Graduate /(?)/

Grad·u·ate

Graduate

v. t.

imp. & p. p. Graduated; p. pr. & vb. n. Graduating

  1. To mark with degrees; to divide into regular steps, grades, or intervals, as the scale of a thermometer, a scheme of punishment or rewards, etc.
  2. To admit or elevate to a certain grade or degree; esp., in a college or university, to admit, at the close of the course, to an honorable standing defined by a diploma; as, he was graduated at Yale College.
  3. To prepare gradually; to arrange, temper, or modify by degrees or to a certain degree; to determine the degrees of; as, to graduate the heat of an oven.
    Dyers advance and graduate their colors with salts.
    — Browne.
  4. To bring to a certain degree of consistency, by evaporation, as a fluid. (Chem.)

Phrases & Compounds

Graduating engine
a dividing engine.
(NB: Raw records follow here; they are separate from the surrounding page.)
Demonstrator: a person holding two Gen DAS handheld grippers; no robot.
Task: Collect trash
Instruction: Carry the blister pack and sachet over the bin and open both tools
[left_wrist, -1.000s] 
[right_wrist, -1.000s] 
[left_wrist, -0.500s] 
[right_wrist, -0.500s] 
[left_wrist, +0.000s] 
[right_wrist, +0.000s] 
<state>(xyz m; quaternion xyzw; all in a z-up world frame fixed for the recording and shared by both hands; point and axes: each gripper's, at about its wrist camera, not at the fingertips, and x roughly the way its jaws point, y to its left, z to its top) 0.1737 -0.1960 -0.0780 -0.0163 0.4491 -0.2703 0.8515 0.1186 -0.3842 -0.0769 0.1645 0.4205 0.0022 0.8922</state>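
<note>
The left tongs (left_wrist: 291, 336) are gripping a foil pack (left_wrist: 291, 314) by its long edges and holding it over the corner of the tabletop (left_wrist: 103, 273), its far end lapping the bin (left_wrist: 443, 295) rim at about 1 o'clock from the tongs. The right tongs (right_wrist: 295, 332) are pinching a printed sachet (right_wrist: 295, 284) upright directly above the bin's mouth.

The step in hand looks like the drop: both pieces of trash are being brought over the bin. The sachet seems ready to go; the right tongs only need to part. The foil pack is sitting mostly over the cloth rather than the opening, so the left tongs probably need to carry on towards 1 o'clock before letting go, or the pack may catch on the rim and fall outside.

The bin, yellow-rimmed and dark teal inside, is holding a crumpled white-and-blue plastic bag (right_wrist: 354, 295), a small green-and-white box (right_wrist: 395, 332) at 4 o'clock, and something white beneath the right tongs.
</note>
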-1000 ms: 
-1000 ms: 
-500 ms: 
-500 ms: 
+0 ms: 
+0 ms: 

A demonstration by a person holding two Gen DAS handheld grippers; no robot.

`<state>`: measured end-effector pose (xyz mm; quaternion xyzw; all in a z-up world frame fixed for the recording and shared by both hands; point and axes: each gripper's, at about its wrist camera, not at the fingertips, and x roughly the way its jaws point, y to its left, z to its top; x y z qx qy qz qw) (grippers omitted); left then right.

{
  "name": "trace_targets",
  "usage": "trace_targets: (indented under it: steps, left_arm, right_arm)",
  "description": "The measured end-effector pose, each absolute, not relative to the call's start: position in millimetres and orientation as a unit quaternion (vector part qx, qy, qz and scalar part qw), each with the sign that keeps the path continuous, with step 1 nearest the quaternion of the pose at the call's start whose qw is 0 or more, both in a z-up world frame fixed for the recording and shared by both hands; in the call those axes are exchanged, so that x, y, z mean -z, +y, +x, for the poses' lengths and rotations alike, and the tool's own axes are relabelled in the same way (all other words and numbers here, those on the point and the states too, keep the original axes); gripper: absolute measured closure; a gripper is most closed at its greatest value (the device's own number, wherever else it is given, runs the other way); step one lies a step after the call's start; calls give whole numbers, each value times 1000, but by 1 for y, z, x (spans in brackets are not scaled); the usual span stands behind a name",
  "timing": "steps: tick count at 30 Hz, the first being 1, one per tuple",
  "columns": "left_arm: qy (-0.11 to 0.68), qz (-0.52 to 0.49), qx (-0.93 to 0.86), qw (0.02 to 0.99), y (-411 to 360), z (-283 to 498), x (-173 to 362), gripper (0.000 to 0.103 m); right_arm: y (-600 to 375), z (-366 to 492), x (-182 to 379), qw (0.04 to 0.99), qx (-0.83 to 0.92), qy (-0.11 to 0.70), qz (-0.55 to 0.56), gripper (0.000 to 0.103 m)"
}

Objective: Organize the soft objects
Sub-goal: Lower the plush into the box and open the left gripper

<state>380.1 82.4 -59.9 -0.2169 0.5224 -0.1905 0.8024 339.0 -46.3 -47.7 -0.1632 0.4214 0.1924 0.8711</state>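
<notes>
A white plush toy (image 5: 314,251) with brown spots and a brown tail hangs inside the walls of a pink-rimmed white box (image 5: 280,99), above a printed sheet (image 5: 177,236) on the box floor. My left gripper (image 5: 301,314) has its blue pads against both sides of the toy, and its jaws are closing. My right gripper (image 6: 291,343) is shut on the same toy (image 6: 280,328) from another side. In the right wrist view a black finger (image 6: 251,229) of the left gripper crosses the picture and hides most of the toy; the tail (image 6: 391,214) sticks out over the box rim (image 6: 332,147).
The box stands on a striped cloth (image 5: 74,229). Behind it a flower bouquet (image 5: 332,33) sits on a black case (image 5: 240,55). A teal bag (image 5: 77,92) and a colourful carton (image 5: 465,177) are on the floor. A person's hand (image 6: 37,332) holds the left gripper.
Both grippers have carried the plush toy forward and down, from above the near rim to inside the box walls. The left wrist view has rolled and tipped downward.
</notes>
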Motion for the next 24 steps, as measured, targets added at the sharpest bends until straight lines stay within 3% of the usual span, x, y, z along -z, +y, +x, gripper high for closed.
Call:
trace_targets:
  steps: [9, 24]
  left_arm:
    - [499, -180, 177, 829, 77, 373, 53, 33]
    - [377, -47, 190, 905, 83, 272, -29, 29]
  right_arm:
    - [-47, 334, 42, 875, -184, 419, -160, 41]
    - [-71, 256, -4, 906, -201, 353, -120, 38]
See Dividing engine, under Dividing.

Graduate

v. i.
  1. To pass by degrees; to change gradually; to shade off; as, sandstone which graduates into gneiss; carnelian sometimes graduates into quartz.
  2. To taper, as the tail of certain birds. (Zool.)
  3. To take a degree in a college or university; to become a graduate; to receive a diploma.
    He graduated at Oxford.
    — Latham.
    He was brought to their bar and asked where he had graduated.

Graduate

n.
  1. One who has received an academical or professional degree; one who has completed the prescribed course of study in any school or institution of learning.
  2. A graduated cup, tube, flask, or cylinder; a glass measuring container used by apothecaries and chemists. See under Graduated.

Graduate

a.
  1. Arranged by successive steps or degrees; graduated.
    Beginning with the genus, passing through all the graduate and subordinate stages.